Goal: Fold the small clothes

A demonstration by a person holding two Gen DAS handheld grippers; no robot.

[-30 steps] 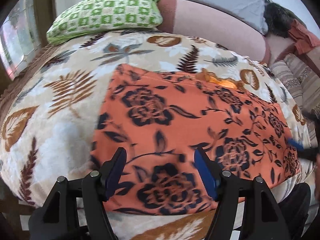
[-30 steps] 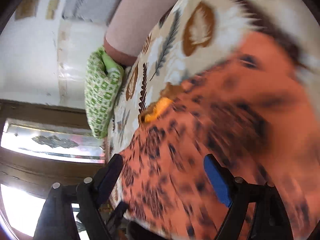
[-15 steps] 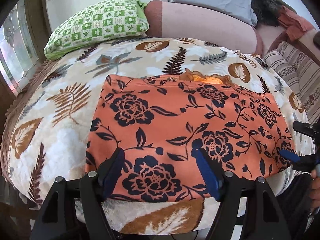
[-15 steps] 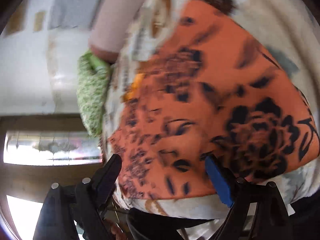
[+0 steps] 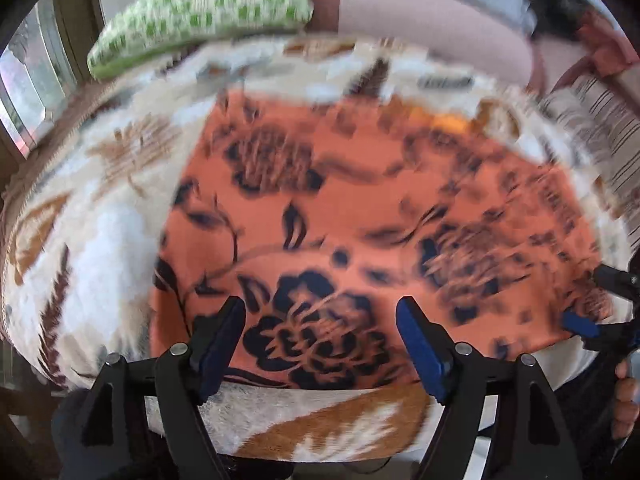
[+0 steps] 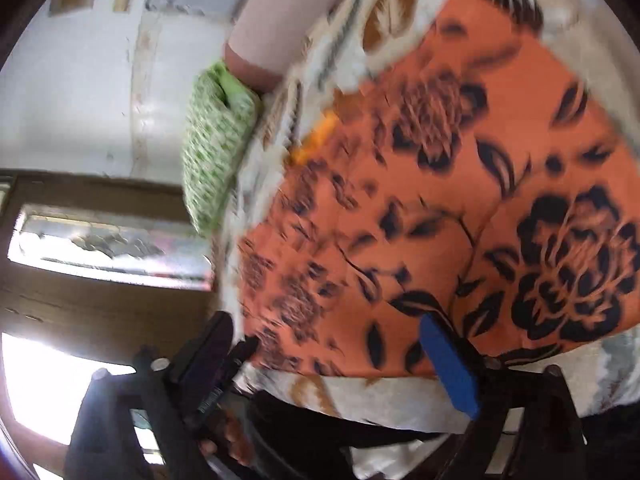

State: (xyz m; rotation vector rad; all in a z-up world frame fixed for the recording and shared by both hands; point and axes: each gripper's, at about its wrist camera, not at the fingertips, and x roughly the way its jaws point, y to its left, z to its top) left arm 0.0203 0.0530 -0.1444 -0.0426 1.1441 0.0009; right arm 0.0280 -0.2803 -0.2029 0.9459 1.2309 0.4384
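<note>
Orange floral cloth (image 5: 360, 216) lies spread flat on a leaf-patterned blanket (image 5: 92, 248) covering a bed, its hem along the near edge. Left tongs (image 5: 320, 340) and right tongs (image 6: 332, 354), 2 in all, hover over that hem, jaws opening, gripping nothing. Green pillow (image 5: 200, 8) sits at the far edge.

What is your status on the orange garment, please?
Both grippers, left and right, opening, nothing gripped. Orange floral garment flat on leaf-print blanket, near edge at both. Nothing obstructing.
</note>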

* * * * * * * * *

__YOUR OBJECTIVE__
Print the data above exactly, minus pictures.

__ANSWER TO THE EXERCISE__
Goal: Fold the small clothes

A demonstration by a person holding two Gen DAS handheld grippers; no robot.

[-30 steps] 
[-30 steps] 
[-15 steps] 
[-15 steps] 
[+0 steps] 
[+0 steps] 

State: (xyz m; rotation vector rad; all in a z-up world frame fixed for the recording and shared by both hands; point and axes: each gripper's, at about its wrist camera, not at the fingertips, and x roughly the way its jaws point, y to its left, z to its top) left arm 0.0203 0.0530 -0.1444 -0.0426 1.1441 0.0009; right arm 0.0280 -0.2803 -0.2029 0.9459 1.2309 0.4384
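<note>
Orange floral cloth (image 5: 360, 216) lies spread flat on a leaf-patterned blanket (image 5: 92, 248) covering a bed, its hem along the near edge. Left tongs (image 5: 320, 340) and right tongs (image 6: 332, 354), 2 in all, hover over that hem, jaws opening, gripping nothing. Green pillow (image 5: 200, 8) sits at the far edge.

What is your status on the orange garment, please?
Both grippers, left and right, opening, nothing gripped. Orange floral garment flat on leaf-print blanket, near edge at both. Nothing obstructing.
</note>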

The exercise is done; no more work remains.